[What is expected]
Everything from the line containing "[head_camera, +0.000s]" to the last line of the listing below, inclusive, is what you should output, exactly as it appears.

□ □ □

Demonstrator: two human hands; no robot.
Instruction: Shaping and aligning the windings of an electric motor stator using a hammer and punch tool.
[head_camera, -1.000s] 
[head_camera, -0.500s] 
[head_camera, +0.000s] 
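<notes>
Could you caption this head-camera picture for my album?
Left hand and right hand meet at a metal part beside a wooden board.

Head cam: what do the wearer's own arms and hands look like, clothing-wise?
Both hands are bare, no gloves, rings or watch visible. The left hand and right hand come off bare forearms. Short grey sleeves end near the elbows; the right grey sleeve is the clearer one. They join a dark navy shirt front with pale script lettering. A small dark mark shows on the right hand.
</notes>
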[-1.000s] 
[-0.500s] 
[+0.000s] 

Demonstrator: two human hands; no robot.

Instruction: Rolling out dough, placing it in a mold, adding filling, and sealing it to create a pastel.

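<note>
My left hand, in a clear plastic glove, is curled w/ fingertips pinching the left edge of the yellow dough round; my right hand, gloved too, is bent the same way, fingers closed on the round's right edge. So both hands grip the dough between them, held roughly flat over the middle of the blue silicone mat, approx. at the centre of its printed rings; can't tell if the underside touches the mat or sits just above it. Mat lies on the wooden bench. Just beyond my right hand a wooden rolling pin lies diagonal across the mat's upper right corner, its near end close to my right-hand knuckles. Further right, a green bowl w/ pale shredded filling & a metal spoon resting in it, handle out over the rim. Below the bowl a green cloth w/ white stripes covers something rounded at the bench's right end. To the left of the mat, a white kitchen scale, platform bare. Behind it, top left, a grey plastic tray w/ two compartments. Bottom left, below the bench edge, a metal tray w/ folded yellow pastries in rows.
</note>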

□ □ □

[Result of the task]
[head_camera, +0.000s] 
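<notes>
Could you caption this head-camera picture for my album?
Left hand and right hand meet at a metal part beside a wooden board.

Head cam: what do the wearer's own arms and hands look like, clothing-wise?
Both hands are bare, no gloves, rings or watch visible. The left hand and right hand come off bare forearms. Short grey sleeves end near the elbows; the right grey sleeve is the clearer one. They join a dark navy shirt front with pale script lettering. A small dark mark shows on the right hand.
</notes>
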[-1.000s] 
[-0.500s] 
[+0.000s] 

Demonstrator: two human hands; no robot.

Instruction: Rolling out dough, placing it in a mold, adding filling, and sealing it to create a pastel.

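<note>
My left hand, in a clear plastic glove, is curled w/ fingertips pinching the left edge of the yellow dough round; my right hand, gloved too, is bent the same way, fingers closed on the round's right edge. So both hands grip the dough between them, held roughly flat over the middle of the blue silicone mat, approx. at the centre of its printed rings; can't tell if the underside touches the mat or sits just above it. Mat lies on the wooden bench. Just beyond my right hand a wooden rolling pin lies diagonal across the mat's upper right corner, its near end close to my right-hand knuckles. Further right, a green bowl w/ pale shredded filling & a metal spoon resting in it, handle out over the rim. Below the bowl a green cloth w/ white stripes covers something rounded at the bench's right end. To the left of the mat, a white kitchen scale, platform bare. Behind it, top left, a grey plastic tray w/ two compartments. Bottom left, below the bench edge, a metal tray w/ folded yellow pastries in rows.
</note>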

No further work remains on the exercise.